Recently completed projects include:
- an evidence review on harmful sexual behaviour in schools for the Department for Education;
- educating teenage boys about sexual consent from the perspectives of boys and educators, in partnership with Life Lessons Education (funded via a University of Surrey Innovation Voucher);
- parents’ perspectives on sex and relationships education in the home in partnership with Outspoken Sex Ed;
- young people's use of digital media and 'online harms' during lockdown, in partnership with Digital Awareness UK (funded via a University of Surrey Innovation Voucher);
- co-creation of resources for schools on how Relationships and Sex Education can 'transform school cultures', along with the School of Sexuality Education, Fumble, and a team of young people (funded via an ESRC Impact Acceleration Account award); and,
- an ethnographic study of young people's sexual and relationship cultures in a co-educational independent boarding school.
I regularly work with a range of frontline policy and practice organisations. I am a trustee of Fumble and an expert advisor for Life Lessons Education; Outspoken Sex Ed; Digital Awareness UK; It's happens... Let's talk about it; and the Lucy Faithfull Foundation. I have also consulted with organisations including the Revenge Porn Helpline, the Child Exploitation and Online Command Centre, and NotYourPorn.

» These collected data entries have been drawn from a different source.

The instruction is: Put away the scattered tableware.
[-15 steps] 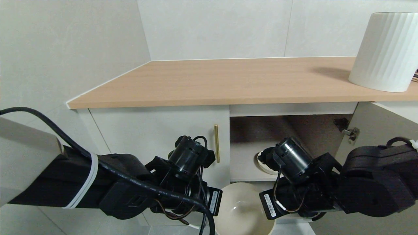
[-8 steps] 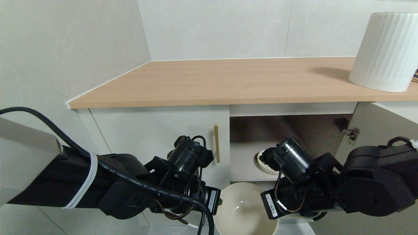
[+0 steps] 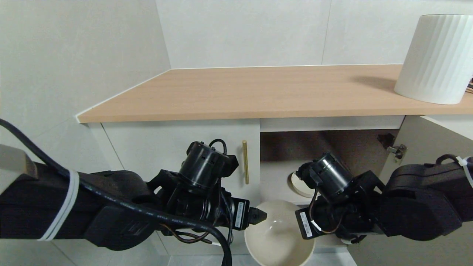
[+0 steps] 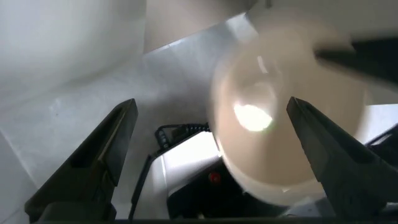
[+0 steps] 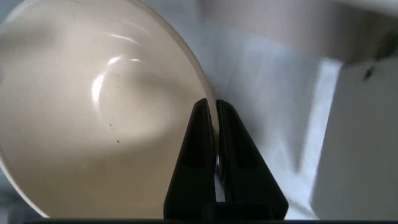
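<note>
- The cream bowl (image 3: 278, 236) hangs in the air at 6 o'clock in the head view, below the counter (image 3: 258, 92) edge and in front of the cupboard (image 3: 325, 162). It touches neither shelf nor floor.
- The right tool (image 5: 215, 109) is closed narrow over the bowl's rim at the bowl's 3 o'clock side, one finger inside the wall and one outside. A rim pinch suits a bowl too broad to span, and it leaves the base free for setting down.
- The left tool (image 4: 211, 106) stands wide apart at the bowl's 9 o'clock side, with nothing between its fingers. From its wrist view the bowl sits ahead of the gap, not within it. It looks placed to steady the bowl if needed.
- The cupboard opening lies at about 1 o'clock from the bowl, its door (image 3: 436, 140) swung out at 3 o'clock. That leaves a clear path for the right arm.
- A white dish (image 3: 297, 184) rests inside the cupboard, near its left wall. The bowl likely belongs beside it or on it.
- The neighbouring door (image 3: 177, 147) at 10 o'clock is shut, its brass handle (image 3: 244, 162) untouched.
- The bowl tilts slightly in the pinch, so it could slip on entry.
</note>
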Controlling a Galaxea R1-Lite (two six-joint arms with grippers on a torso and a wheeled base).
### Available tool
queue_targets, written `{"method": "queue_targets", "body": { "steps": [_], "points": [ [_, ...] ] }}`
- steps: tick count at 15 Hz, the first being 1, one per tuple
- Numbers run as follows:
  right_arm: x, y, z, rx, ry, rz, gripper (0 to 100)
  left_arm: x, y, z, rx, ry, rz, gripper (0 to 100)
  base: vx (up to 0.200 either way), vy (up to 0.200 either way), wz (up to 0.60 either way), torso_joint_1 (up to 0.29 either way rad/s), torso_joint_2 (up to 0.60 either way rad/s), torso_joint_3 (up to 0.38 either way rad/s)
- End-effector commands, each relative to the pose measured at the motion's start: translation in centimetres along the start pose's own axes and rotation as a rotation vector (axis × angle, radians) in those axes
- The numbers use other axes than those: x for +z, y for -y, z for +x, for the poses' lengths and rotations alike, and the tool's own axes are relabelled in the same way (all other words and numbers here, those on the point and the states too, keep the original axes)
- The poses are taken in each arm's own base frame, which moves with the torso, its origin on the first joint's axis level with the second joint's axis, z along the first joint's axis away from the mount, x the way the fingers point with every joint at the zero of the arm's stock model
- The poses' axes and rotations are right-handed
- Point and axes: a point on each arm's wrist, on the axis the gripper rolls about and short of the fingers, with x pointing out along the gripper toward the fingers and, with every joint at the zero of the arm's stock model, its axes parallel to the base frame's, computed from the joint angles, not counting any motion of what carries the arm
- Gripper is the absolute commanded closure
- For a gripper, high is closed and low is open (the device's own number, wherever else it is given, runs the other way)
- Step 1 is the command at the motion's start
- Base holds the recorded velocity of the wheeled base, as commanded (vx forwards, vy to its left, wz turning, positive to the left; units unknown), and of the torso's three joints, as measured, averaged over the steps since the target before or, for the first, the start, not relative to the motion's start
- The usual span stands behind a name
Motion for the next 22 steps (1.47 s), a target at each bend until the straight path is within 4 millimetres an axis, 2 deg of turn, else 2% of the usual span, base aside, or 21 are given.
{"method": "queue_targets", "body": {
  "steps": [1,4,5,8,9,11,15,19,22],
  "points": [
    [0.7,1.1,0.3,-0.044,0.053,0.06,100,0.4,0.2,-1.1,-0.015,0.033,-0.007,0,0.0,0.0,0.0,0.0,0.0,0.0],
    [2.6,4.3,1.2,-0.135,0.164,0.221,100,0.5,0.2,-1.1,-0.02,0.046,-0.009,0,0.0,0.0,0.0,0.0,0.0,0.0],
    [3.1,5.6,2.1,-0.159,0.187,0.259,100,0.5,0.3,-1.2,-0.021,0.049,-0.011,0,0.0,0.0,0.0,0.0,0.0,0.0],
    [4.1,8.2,5.1,-0.195,0.26,0.335,100,0.5,0.2,-1.1,-0.02,0.048,-0.011,0,0.0,0.0,0.0,0.0,0.0,0.0],
    [4.1,8.2,5.1,-0.195,0.26,0.335,100,0.5,0.2,-1.1,-0.02,0.048,-0.011,0,0.0,0.0,0.0,0.0,0.0,0.0],
    [4.4,10.7,8.3,-0.233,0.304,0.391,100,0.5,0.2,-1.1,-0.02,0.048,-0.011,0,0.0,0.0,0.0,0.0,0.0,0.0],
    [4.7,14.0,11.6,-0.283,0.348,0.449,100,0.5,0.2,-1.2,-0.018,0.049,-0.012,0,0.0,0.0,0.0,0.0,0.0,0.0],
    [4.9,16.1,14.4,-0.33,0.357,0.485,100,0.5,0.2,-1.1,-0.016,0.049,-0.012,0,0.0,0.0,0.0,0.0,0.0,0.0],
    [5.1,16.7,15.9,-0.336,0.368,0.496,100,0.5,0.2,-1.1,-0.016,0.049,-0.012,0,0.0,0.0,0.0,0.0,0.0,0.0]
  ]
}}
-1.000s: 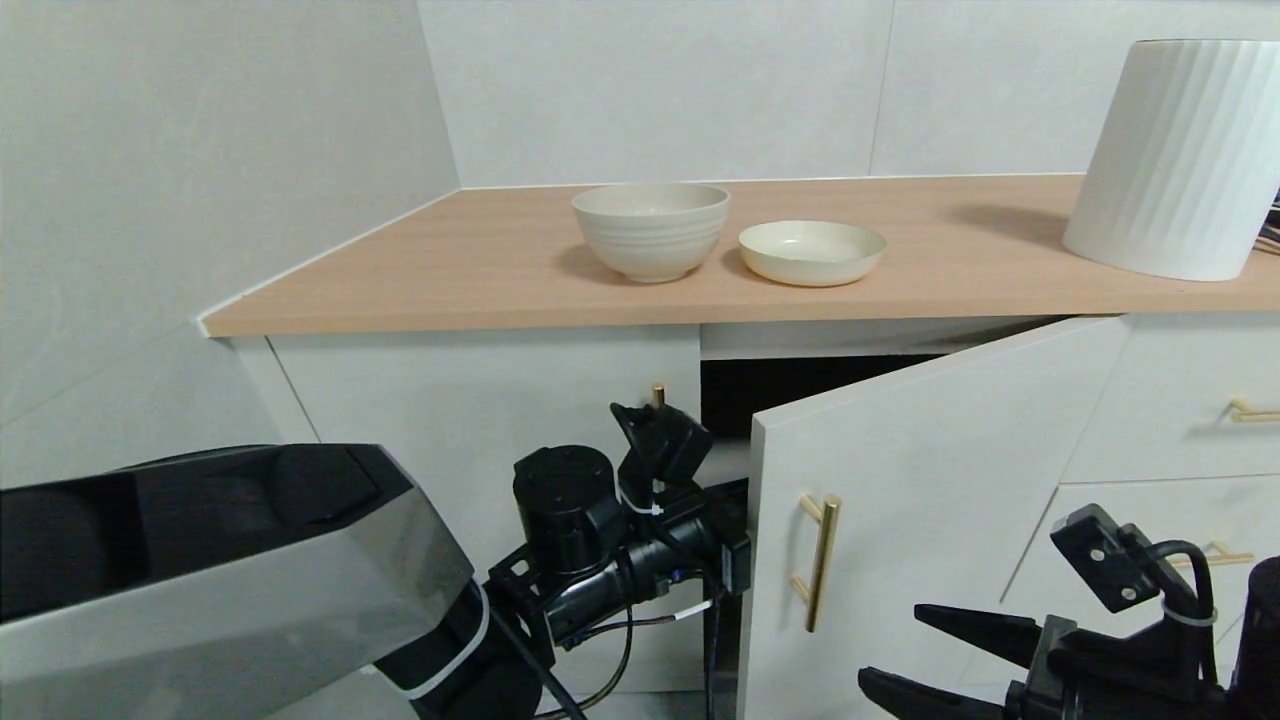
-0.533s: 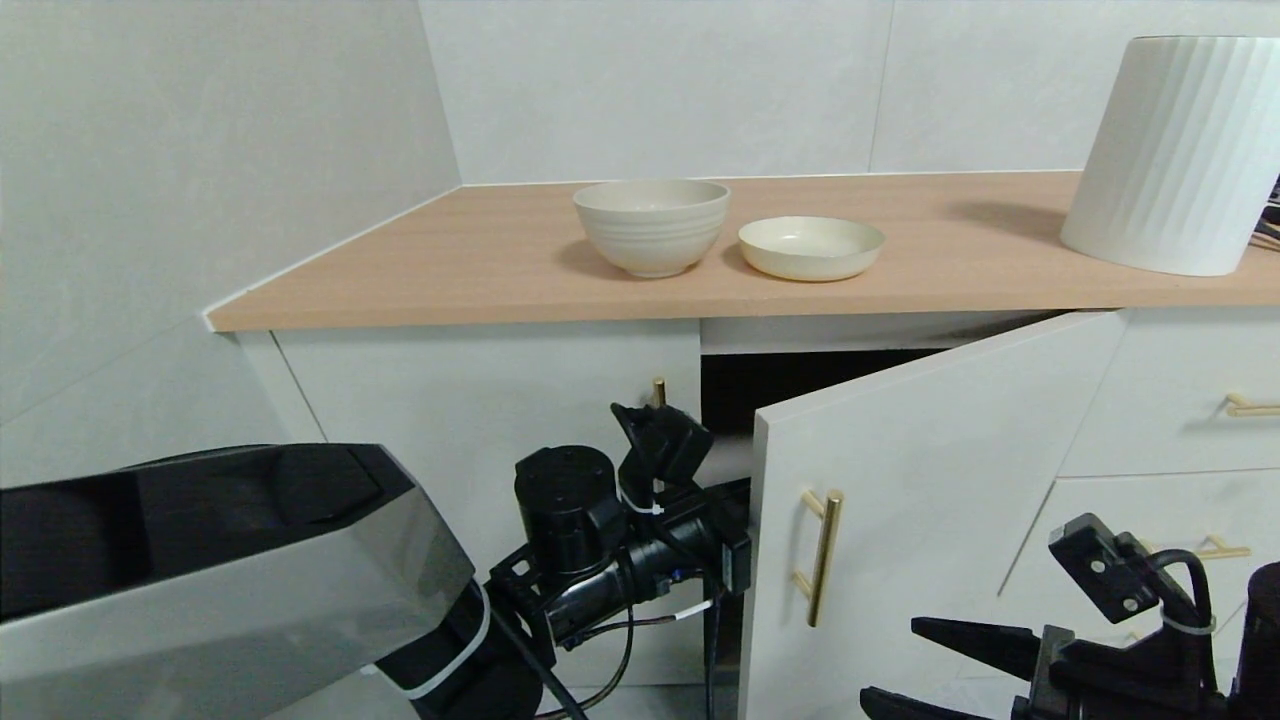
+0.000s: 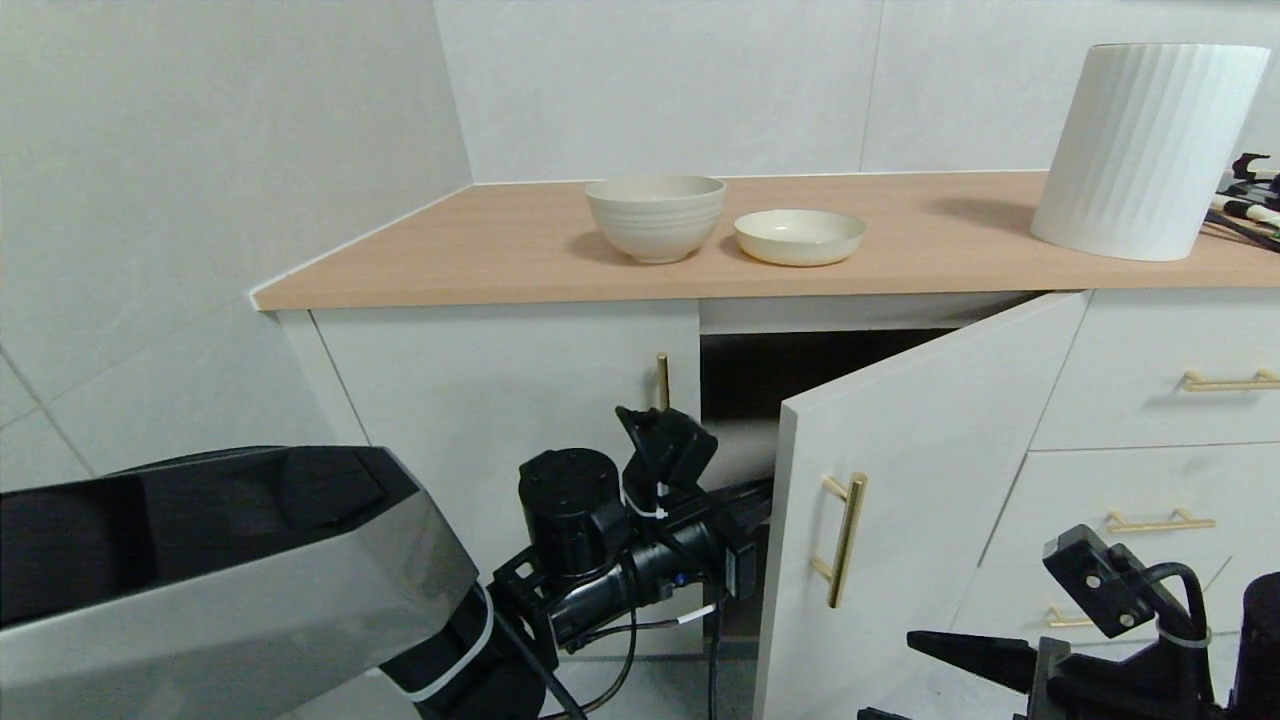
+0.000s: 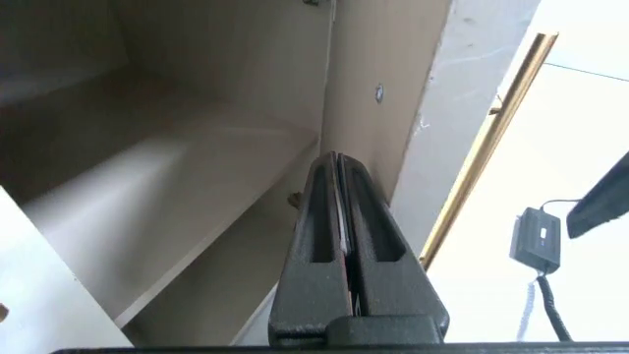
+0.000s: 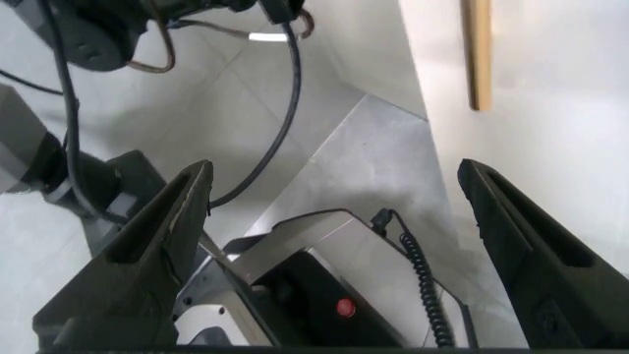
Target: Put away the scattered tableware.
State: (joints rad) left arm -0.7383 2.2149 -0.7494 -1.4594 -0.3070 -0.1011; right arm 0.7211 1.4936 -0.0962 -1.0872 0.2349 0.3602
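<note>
Both the bowl (image 3: 655,215) and the plate (image 3: 800,236) just beside it sat on the wooden table (image 3: 480,262) in a tiled corner. Below, the left end effector (image 4: 336,172), pinched shut, pointed into the open cabinet (image 3: 800,370); the right end effector (image 5: 334,177) gaped wide. A ribbed bin (image 3: 1145,150) stood rightmost.

- The bowl (image 3: 655,217) is deep and round. It is a pale cream colour and has soft rings around its outside. It stands the right way up on the brown wooden counter (image 3: 480,260), with its open side facing up.
- The little plate (image 3: 800,236) is low and shallow, and its cream colour is a bit more yellow. It lies flat on the same counter, the right way up. It is just beside the bowl, on the bowl's right, with a small gap between them.
</note>
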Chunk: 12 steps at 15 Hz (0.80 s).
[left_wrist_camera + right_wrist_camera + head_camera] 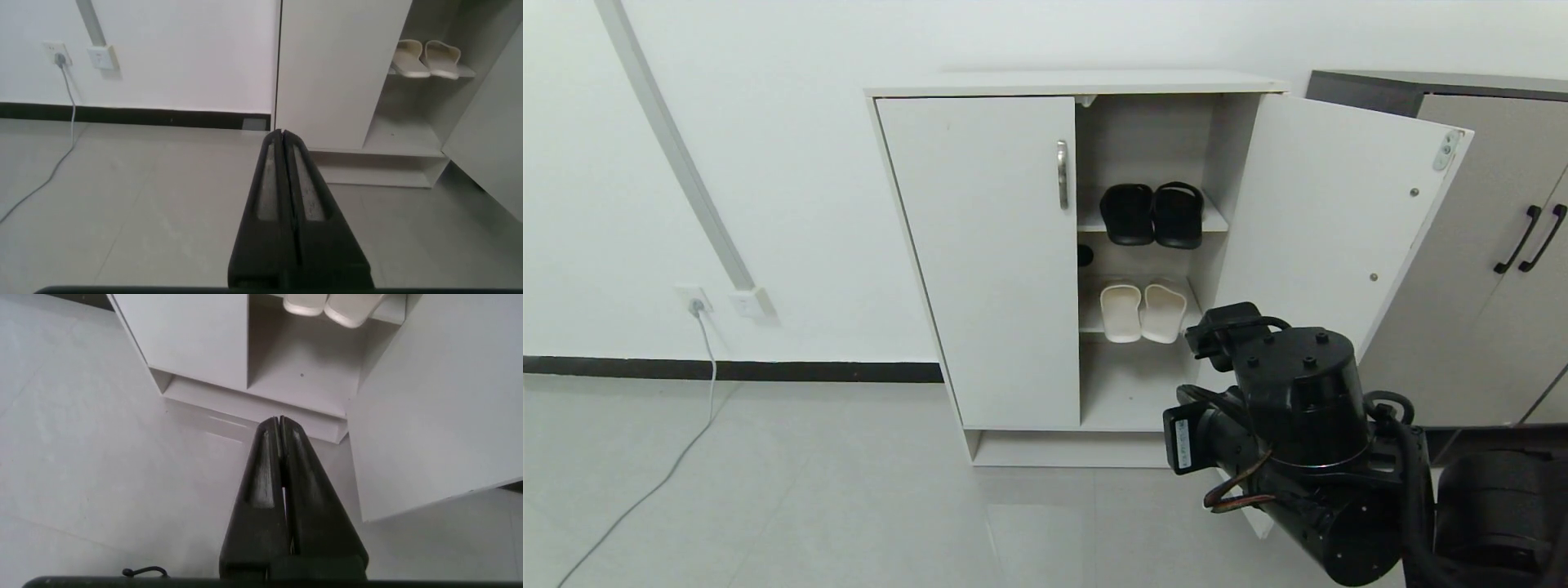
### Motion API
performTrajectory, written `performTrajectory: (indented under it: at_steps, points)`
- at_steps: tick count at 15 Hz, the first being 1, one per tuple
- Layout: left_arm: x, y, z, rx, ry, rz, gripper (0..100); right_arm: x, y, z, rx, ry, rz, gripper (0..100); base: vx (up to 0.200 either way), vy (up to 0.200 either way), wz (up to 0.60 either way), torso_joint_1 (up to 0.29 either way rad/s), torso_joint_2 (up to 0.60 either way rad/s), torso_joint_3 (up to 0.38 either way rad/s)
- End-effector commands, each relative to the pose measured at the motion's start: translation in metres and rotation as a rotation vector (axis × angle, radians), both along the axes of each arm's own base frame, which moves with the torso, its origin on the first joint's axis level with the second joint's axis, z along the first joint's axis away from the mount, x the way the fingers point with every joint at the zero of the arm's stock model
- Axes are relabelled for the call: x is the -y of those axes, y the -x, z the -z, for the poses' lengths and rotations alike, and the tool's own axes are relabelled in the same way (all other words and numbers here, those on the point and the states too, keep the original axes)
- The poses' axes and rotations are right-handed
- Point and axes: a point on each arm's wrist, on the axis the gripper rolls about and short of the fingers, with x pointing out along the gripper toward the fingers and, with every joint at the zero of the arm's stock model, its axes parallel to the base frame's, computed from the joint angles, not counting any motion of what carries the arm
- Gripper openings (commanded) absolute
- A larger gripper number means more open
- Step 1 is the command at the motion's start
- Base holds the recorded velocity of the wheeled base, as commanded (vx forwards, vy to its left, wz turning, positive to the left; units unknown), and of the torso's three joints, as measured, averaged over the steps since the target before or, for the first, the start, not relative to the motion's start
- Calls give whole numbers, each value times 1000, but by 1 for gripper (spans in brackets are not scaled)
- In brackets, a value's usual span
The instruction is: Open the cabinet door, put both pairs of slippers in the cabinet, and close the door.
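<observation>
1. The black slippers (pixel 1152 214) lay side by side on the upper shelf, at the centre of the head frame. The white slippers (pixel 1142 312) sat on the shelf just below, so both pairs were inside the cabinet (pixel 1070 82).
2. The cabinet stood against the wall. Its left door (pixel 980 245) was shut, and the right door (pixel 1331 212) hung wide open toward the right of the frame.
3. The right arm (pixel 1298 408) filled the lower right of the head frame, in front of the open door's lower part. The right gripper (pixel 279 425) was pressed together with nothing in it, pointing at the floor by the cabinet's base.
4. The left gripper (pixel 282 135) was likewise pressed together and empty, low over the floor and facing the cabinet.
5. Stowing looked done, so closing the right door seemed the step in hand. The next move would call for getting a gripper behind the door's far face and pushing it round until it met the frame.
6. A socket (pixel 694 302) with a cable (pixel 678 457) sat at the left, and a grey cabinet (pixel 1486 245) stood at the right.
</observation>
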Motion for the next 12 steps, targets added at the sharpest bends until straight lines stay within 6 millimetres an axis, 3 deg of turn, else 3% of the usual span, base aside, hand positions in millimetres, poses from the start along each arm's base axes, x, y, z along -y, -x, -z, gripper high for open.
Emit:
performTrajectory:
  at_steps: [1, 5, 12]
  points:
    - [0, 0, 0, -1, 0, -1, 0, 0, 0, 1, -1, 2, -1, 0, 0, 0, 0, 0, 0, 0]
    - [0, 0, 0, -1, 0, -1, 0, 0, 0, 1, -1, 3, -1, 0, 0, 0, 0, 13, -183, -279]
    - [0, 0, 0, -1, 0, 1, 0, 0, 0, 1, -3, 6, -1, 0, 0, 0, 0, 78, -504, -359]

Success was to be evidenced by an established high-quality set of resources (the online resource, toolkit, infographic and train-the-trainer model) which will be adaptable for use by other schools.
Through consulting with the School of Sexuality Education and Fumble, Emily hoped to understand how to empower staff to recognise their role in school cultures and climates, and how to generate change in staff attitudes and behaviours that contribute to harm.
The resulting toolkit was to include guidance on how to equip staff with the skills and attributes required to positively contribute to school cultures and climates, and to deliver meaningful Personal, Social, Health and Economic education (PSHE) and other forms of education and intervention.
Emily collaborated with expert consultants to ensure the solutions were impactful and widely applicable. The project also met wider ESRC strategic aims in terms of stakeholder engagement, co-design and ensuring that research meets the needs of society.